For the third party action, the court would have considered whether the vendor and agents had misrepresented the lease duration and tenancy structure, and whether such conduct should lead to indemnity or contribution. The excerpt notes that Cheng withdrew his counterclaim on the first day of trial, narrowing the matters the court had to decide. The remaining third party claims therefore depended on the allocation of responsibility between the defendants and the third parties, applying the Civil Law Act contribution regime.

What Was the Outcome?

The provided extract does not include the final orders and findings beyond the introduction and framing.

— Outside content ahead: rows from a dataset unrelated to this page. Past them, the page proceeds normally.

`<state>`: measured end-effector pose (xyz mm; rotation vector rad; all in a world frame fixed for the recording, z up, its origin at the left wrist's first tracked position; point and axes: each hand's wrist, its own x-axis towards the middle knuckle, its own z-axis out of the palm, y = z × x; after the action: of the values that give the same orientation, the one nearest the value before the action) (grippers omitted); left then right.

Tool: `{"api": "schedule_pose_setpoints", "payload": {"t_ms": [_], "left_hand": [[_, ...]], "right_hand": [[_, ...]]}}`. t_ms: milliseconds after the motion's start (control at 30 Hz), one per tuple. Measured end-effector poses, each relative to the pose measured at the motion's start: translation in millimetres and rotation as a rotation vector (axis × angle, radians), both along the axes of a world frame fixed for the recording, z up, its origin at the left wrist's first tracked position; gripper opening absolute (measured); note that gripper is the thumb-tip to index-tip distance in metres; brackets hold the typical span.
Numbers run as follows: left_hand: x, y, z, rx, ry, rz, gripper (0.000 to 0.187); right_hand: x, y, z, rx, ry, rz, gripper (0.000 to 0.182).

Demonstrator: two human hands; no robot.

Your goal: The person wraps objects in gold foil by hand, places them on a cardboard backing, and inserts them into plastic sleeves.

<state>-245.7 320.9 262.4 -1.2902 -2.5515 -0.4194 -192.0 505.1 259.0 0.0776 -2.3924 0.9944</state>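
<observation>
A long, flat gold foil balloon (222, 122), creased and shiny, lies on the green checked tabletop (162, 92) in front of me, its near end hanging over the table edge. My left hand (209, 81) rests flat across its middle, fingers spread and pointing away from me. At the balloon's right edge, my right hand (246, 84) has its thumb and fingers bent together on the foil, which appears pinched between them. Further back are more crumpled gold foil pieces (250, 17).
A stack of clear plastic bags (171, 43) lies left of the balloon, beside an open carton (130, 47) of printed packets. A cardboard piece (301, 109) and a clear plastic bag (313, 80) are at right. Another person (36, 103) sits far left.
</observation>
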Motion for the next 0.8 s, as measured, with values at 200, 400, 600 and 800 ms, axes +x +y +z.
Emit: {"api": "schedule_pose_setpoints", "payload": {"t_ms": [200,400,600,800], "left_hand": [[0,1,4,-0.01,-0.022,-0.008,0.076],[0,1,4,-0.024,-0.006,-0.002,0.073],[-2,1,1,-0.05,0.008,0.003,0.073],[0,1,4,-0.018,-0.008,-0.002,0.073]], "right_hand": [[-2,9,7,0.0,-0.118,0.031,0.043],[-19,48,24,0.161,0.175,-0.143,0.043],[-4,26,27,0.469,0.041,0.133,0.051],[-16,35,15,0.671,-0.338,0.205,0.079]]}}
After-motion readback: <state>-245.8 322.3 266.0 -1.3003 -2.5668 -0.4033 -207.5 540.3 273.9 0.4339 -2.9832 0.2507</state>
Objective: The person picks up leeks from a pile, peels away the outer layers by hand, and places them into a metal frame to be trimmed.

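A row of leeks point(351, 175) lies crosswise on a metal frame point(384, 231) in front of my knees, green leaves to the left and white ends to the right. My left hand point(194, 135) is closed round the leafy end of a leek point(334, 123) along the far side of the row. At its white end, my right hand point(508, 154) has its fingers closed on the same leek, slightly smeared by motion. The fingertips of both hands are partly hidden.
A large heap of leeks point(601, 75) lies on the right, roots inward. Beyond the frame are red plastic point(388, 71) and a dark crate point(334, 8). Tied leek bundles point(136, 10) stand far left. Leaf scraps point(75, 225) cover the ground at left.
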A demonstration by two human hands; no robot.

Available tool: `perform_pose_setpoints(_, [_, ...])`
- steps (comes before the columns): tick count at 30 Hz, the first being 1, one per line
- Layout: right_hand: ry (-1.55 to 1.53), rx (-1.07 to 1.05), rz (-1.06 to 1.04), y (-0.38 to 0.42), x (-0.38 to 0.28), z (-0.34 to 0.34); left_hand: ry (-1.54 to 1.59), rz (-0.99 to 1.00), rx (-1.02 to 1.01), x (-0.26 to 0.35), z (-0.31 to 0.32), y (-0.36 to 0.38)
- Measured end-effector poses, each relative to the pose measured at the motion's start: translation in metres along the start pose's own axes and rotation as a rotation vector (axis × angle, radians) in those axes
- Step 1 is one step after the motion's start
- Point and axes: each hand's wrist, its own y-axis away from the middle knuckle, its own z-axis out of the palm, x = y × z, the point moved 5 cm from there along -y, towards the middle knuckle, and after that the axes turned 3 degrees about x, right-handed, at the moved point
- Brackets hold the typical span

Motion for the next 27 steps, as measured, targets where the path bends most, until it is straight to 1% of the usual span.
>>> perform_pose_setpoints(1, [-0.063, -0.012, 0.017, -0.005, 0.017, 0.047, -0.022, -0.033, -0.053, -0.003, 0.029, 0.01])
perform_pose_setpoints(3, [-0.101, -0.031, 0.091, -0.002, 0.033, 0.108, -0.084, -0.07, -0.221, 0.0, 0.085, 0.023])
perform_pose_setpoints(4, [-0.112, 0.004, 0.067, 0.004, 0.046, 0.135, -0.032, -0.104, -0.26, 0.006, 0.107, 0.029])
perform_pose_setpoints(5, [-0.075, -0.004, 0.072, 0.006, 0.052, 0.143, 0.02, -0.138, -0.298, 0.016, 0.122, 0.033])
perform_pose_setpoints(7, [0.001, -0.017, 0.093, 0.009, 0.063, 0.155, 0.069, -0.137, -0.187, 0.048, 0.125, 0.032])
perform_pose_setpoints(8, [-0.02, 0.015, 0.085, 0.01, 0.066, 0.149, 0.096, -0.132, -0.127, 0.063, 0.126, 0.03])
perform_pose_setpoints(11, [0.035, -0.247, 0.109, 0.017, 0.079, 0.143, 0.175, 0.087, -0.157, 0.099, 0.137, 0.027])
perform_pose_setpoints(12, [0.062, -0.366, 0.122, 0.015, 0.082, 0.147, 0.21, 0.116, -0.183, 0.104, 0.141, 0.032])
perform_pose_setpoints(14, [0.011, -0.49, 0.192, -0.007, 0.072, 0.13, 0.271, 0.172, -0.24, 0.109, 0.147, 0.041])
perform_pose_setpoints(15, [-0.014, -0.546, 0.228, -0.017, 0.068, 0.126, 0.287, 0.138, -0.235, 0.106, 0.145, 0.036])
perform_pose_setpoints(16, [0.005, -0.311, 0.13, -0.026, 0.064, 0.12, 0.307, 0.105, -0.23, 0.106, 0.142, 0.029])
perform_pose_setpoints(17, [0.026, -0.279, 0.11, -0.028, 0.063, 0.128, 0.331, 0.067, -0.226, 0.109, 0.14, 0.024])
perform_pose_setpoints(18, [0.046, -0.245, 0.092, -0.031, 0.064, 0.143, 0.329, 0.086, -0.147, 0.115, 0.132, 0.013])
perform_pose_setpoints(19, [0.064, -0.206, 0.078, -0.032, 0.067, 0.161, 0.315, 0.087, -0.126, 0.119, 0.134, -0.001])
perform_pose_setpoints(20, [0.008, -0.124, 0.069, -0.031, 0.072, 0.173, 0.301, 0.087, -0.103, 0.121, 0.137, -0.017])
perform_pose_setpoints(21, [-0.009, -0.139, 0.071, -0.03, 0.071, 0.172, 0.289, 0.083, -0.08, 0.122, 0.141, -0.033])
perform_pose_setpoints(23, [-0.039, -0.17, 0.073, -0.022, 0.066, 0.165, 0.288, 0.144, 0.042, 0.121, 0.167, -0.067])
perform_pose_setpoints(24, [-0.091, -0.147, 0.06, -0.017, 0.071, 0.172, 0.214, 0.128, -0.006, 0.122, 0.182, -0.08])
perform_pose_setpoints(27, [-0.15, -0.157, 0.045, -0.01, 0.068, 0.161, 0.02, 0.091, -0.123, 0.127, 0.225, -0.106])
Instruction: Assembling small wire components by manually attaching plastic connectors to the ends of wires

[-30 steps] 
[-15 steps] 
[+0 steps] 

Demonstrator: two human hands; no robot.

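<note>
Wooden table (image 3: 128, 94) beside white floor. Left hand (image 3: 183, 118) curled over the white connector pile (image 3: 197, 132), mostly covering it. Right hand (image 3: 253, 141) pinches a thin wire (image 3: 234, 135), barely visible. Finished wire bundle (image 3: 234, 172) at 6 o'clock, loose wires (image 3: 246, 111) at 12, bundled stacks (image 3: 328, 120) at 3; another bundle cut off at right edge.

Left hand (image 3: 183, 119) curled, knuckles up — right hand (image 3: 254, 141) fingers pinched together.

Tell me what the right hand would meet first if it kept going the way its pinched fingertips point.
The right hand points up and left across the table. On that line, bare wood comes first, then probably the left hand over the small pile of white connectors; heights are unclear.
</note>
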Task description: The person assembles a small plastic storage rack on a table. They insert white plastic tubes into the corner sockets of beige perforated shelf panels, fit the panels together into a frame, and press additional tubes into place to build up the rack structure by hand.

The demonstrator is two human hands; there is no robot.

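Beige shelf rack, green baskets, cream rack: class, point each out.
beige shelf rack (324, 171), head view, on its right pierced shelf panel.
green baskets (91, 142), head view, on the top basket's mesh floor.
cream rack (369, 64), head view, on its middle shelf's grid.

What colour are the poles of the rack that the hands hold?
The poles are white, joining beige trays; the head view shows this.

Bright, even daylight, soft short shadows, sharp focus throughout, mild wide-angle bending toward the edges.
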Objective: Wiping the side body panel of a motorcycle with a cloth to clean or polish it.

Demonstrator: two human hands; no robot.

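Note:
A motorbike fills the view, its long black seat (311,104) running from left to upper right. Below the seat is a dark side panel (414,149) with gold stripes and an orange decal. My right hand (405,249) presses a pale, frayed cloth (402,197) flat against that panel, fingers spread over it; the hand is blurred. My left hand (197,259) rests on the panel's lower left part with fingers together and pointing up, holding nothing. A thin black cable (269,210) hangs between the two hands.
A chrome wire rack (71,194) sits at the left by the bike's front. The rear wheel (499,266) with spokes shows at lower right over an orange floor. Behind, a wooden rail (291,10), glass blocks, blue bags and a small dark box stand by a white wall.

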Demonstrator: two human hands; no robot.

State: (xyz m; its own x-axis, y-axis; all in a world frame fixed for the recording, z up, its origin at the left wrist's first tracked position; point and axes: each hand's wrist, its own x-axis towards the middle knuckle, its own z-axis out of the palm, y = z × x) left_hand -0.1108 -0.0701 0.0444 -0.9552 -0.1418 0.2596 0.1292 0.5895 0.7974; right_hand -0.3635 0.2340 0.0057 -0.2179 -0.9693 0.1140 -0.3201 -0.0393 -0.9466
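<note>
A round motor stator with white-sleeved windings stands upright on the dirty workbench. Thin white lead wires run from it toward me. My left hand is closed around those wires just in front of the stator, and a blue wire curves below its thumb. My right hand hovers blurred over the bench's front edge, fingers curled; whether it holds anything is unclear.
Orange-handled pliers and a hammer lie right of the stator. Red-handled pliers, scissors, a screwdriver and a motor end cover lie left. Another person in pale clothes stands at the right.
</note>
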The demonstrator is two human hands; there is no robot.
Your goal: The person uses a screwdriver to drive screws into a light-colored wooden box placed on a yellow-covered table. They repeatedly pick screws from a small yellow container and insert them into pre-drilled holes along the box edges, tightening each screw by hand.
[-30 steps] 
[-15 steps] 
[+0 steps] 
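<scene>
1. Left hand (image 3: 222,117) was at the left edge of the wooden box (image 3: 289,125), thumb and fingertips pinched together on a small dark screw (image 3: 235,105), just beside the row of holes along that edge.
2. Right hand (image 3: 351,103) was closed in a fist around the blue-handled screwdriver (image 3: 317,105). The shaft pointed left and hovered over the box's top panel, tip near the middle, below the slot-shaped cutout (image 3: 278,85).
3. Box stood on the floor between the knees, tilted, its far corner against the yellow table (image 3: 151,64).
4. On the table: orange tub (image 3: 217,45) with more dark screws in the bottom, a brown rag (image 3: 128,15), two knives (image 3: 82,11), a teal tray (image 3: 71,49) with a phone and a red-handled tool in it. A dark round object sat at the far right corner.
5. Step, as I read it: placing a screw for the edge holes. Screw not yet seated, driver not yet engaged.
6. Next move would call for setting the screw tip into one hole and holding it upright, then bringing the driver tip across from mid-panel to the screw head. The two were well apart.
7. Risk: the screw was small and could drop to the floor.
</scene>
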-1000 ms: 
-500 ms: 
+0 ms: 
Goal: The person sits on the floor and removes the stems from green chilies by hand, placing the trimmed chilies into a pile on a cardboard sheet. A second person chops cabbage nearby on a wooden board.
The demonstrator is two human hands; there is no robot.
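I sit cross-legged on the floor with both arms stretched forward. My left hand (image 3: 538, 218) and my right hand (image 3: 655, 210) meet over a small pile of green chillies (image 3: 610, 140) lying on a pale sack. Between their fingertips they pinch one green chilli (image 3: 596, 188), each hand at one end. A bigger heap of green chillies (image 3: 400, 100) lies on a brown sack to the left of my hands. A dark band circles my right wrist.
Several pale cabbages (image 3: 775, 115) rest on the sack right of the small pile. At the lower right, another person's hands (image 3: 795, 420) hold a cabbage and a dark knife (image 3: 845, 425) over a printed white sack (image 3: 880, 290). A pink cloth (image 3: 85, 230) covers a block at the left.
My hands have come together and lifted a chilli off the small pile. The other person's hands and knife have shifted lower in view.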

However, the judgment clearly sets up the court’s task: to determine whether the defendants breached their professional duty by failing to communicate the tenure and tenancy information before completion, and whether the plaintiffs proved that they would not have proceeded with the purchase if properly informed. It also sets up the court’s task in the third party action: to decide whether indemnity or contribution should be granted against the vendor and/or the agents under s 15 of the Civil Law Act.

Practically, the outcome would turn on two linked determinations: (1) liability in the main action based on breach of duty and causation; and (2) the extent to which any liability should be shared with third parties who allegedly misrepresented the lease and tenancy structure. For conveyancing practitioners, the decision’s value lies in the court’s insistence on a structured duty-and-causation analysis in non-disclosure scenarios.

Why Does This Case Matter?

This case matters because it illustrates how Singapore courts approach professional negligence claims against conveyancing solicitors where the alleged wrongdoing is not simply an error in advice but a failure to provide material information. The court’s emphasis on identifying the “precise nature” of the duty is a reminder that negligence analysis is not abstract; it is anchored in what the solicitor knew, what the solicitor should have communicated, and what a reasonable client would need to make an informed decision.

Equally important is the court’s treatment of causation and evidential burden. By distinguishing between reliance-based cases and non-disclosure-based cases, the court required the plaintiffs to prove that they would not have proceeded with the purchase if properly informed. This has direct implications for how plaintiffs plead and how they marshal evidence. For defendants, it highlights potential lines of defence: demonstrating that the client was already committed, that the missing information would not have changed the decision, or that the client’s own conduct broke the chain of causation.

For practitioners, the case also underscores the practical importance of conveyancing due diligence and communication. The SLA title search results were known to the defendants, yet not communicated to the plaintiffs. The judgment narrative shows how such omissions can become central to liability and damages. For law students, the case is a useful study in the interaction between professional duty, causation, and the contribution framework under the Civil Law Act when multiple actors are involved in a property transaction.

Legislation Referenced

Cases Cited

Source Documents

This article analyses [2014] SGHC 159 for legal research and educational purposes. It does not constitute legal advice. Readers should consult the full judgment for the Court's complete reasoning.